● Directions for this task:
Report each line from the listing that the string "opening" appears in.

● Provided data:
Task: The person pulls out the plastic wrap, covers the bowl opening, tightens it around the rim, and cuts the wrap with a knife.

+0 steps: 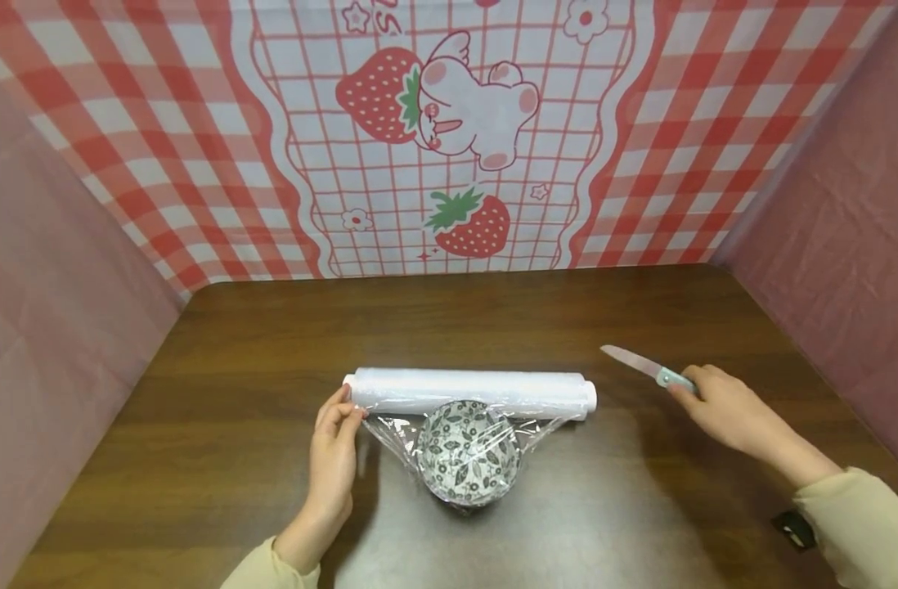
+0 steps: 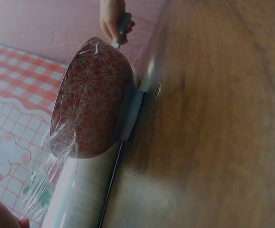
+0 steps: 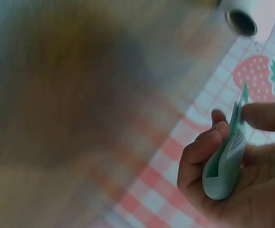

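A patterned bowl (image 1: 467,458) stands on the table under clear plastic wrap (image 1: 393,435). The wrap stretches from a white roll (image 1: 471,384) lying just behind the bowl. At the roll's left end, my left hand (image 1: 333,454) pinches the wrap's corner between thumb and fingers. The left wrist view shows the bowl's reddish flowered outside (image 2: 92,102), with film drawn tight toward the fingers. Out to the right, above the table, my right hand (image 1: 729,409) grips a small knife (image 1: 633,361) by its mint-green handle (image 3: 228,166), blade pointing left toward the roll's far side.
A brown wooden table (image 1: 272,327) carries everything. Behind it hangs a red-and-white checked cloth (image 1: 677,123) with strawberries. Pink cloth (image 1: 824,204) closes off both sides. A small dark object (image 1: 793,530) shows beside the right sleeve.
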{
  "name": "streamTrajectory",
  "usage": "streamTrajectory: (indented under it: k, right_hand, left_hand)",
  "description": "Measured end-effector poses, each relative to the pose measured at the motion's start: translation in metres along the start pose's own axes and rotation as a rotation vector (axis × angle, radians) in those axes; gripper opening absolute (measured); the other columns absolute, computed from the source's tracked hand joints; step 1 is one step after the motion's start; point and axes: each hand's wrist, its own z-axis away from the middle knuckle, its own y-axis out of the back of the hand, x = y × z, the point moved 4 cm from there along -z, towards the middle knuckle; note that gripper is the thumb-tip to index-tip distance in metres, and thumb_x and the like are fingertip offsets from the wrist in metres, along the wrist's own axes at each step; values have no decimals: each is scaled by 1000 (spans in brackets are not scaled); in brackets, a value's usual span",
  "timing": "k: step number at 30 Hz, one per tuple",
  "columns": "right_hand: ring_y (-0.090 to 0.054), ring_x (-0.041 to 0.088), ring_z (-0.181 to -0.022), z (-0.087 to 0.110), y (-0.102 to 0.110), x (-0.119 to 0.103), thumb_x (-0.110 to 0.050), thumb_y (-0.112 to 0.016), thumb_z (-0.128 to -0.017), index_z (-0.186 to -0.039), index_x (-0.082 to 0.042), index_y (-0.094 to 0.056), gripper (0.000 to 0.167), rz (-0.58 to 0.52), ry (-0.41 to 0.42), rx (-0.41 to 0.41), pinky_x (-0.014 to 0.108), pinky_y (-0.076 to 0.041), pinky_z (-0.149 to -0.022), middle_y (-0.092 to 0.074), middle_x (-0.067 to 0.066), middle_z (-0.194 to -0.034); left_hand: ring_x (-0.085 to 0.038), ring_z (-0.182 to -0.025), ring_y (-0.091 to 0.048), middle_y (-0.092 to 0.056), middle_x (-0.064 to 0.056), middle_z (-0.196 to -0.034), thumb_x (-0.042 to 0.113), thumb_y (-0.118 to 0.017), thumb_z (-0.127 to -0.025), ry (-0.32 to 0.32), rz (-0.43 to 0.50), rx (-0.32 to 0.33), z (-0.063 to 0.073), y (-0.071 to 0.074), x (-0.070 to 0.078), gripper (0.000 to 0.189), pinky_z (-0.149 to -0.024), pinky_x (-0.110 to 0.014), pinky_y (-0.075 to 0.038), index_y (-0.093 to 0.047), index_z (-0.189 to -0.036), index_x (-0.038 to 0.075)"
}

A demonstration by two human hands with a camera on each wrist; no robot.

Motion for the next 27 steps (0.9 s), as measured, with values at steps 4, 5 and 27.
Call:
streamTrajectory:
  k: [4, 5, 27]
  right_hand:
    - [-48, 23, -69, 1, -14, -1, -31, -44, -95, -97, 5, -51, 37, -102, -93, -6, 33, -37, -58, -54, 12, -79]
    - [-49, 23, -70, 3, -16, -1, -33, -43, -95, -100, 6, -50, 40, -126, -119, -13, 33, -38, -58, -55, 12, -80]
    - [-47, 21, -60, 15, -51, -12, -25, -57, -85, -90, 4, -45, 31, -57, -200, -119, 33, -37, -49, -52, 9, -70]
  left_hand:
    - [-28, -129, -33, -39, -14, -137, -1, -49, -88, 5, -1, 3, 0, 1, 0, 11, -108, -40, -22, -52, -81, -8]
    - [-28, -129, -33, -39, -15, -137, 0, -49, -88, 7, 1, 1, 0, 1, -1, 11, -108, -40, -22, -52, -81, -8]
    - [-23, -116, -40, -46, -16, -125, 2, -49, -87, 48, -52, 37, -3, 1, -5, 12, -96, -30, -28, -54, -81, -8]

● Response below:
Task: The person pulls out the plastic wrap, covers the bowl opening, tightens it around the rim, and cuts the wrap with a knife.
  "description": "Measured end-effector poses, each relative to the pose measured at the motion's start: translation in metres along the start pose's own axes and rotation as a rotation vector (axis × angle, radians) in those axes; gripper opening absolute (measured); the other columns absolute, computed from the source's tracked hand joints; step 1 is one step after the motion's start; point and axes: each hand's wrist, its own z-axis away from the middle knuckle, its own y-axis out of the back of the hand, x = y × z, the point moved 4 cm from there along -z, towards the middle knuckle; note that gripper is the thumb-tip to index-tip distance in metres, and thumb_x and the like are fingertip offsets from the wrist in metres, along the wrist's own axes at each step; values have no decimals: each is scaled by 1000 (spans in brackets are not scaled); in brackets, a value's usual span",

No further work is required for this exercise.